### Records for the exercise
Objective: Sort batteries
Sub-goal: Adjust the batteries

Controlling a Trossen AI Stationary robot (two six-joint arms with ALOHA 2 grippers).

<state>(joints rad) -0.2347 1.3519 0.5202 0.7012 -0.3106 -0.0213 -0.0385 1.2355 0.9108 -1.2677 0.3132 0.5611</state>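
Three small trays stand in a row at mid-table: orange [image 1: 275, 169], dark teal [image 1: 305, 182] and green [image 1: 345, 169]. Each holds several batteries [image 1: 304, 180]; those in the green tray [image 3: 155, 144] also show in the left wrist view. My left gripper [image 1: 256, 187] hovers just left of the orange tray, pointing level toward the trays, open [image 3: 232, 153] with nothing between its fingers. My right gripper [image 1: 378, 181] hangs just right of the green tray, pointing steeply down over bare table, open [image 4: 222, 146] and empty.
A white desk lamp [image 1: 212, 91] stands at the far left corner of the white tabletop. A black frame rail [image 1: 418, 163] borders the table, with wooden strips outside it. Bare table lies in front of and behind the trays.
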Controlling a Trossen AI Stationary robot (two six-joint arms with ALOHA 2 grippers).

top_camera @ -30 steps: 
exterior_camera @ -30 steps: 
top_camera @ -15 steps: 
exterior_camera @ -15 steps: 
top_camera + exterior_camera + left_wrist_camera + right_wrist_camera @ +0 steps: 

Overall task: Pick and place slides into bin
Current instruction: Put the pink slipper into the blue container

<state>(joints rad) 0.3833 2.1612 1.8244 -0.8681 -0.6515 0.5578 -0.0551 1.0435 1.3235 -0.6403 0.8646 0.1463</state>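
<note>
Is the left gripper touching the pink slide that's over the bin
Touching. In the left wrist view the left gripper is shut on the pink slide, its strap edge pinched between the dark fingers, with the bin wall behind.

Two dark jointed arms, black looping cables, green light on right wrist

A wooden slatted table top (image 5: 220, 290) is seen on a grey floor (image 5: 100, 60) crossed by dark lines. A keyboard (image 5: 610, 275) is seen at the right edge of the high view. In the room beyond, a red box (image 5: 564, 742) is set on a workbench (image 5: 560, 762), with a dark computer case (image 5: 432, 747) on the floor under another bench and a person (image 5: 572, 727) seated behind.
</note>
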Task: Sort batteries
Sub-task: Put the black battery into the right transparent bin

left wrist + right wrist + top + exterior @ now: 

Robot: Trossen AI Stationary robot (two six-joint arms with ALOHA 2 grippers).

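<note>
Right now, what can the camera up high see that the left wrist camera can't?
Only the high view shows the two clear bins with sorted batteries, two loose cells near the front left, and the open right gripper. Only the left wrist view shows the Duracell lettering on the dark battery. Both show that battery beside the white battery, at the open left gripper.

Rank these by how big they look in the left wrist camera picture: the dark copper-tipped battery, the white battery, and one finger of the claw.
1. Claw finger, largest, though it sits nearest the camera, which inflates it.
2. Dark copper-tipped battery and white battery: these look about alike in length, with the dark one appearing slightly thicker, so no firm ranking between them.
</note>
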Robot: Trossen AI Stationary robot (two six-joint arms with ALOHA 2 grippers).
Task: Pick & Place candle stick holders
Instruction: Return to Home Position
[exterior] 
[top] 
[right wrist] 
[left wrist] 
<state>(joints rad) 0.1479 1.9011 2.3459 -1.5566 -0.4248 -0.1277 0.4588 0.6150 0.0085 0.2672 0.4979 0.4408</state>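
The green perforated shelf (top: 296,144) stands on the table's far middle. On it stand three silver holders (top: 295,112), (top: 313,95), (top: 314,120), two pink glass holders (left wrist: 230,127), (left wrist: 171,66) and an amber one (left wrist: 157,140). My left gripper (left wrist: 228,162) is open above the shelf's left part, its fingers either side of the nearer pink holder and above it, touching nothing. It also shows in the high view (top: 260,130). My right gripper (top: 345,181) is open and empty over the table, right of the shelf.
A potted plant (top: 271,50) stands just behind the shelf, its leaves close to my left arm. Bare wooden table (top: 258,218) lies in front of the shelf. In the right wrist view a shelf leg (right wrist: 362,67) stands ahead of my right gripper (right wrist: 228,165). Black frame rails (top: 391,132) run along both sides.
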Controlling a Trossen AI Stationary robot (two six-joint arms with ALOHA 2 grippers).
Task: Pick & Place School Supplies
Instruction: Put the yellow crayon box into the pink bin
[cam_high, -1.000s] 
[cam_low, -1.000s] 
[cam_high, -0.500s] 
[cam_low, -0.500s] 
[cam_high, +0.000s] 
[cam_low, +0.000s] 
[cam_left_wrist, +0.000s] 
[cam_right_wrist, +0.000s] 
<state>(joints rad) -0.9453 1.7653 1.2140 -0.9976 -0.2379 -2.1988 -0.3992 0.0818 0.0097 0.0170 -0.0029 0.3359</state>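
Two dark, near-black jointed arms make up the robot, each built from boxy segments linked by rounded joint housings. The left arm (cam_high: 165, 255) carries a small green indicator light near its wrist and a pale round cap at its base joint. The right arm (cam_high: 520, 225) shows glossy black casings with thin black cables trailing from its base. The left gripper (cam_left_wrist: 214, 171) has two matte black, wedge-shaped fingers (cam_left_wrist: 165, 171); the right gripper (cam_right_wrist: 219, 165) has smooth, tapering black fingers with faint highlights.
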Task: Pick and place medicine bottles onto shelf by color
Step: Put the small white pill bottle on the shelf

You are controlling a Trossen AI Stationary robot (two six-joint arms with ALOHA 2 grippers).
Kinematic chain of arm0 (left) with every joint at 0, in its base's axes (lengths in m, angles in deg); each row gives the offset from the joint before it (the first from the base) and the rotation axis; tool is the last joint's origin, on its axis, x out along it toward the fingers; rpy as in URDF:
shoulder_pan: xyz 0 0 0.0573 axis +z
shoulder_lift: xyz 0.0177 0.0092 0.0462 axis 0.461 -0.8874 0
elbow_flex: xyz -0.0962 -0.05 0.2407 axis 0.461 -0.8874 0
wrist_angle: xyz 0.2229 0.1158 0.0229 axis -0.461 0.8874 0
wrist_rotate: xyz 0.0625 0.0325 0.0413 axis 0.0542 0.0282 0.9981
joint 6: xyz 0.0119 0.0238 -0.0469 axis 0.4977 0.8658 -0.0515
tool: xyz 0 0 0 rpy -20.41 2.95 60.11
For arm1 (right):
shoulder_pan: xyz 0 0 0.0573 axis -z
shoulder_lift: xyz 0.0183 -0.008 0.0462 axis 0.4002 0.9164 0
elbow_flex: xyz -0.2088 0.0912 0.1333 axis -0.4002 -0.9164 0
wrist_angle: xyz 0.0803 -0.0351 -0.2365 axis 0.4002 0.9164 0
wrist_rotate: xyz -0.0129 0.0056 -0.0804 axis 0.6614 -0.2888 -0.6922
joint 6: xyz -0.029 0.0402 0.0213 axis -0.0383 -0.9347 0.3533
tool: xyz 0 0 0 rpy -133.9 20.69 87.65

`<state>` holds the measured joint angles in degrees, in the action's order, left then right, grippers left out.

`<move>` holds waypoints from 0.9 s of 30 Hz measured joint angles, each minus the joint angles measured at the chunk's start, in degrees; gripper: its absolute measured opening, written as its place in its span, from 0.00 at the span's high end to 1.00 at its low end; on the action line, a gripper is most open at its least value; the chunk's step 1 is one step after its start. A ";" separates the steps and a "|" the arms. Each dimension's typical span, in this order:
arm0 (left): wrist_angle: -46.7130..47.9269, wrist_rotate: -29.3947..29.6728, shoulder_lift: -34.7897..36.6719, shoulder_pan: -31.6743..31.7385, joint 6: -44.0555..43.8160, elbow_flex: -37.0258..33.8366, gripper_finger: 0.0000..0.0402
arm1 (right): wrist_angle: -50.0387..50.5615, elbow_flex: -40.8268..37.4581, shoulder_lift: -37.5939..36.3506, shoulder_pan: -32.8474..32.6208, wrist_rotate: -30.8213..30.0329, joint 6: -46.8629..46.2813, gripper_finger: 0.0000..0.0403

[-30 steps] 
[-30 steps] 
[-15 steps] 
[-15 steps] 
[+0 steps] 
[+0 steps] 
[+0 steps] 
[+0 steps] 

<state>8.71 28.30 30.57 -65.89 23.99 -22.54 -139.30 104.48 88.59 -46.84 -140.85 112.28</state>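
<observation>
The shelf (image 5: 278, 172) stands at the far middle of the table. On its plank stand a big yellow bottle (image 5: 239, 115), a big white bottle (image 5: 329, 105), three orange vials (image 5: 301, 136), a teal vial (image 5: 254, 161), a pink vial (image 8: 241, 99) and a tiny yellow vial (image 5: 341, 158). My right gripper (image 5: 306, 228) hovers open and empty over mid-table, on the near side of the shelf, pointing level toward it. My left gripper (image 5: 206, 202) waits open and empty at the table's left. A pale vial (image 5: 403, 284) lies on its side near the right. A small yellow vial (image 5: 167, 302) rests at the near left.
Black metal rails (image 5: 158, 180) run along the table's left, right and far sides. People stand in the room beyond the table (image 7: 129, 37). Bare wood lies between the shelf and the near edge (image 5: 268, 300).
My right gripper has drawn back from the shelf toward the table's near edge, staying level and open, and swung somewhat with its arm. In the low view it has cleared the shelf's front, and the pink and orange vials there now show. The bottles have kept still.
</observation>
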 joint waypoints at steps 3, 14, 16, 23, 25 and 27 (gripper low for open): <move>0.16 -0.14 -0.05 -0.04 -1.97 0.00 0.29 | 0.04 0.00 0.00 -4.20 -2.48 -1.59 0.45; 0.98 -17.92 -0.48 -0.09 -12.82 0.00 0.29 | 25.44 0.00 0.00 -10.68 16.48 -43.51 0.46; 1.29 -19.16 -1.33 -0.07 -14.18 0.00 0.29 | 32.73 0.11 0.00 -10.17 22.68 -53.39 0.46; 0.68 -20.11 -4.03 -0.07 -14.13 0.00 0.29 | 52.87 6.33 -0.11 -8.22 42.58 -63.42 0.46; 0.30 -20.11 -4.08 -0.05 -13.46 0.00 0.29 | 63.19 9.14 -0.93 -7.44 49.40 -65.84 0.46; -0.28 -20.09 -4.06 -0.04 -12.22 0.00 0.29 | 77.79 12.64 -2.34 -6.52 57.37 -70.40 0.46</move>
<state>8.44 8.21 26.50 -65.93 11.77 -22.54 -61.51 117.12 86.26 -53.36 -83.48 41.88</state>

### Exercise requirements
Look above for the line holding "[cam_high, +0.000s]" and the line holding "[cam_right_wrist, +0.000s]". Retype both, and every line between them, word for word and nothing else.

### Result below
[cam_high, +0.000s] 
[cam_low, +0.000s] 
[cam_left_wrist, +0.000s] 
[cam_right_wrist, +0.000s] 

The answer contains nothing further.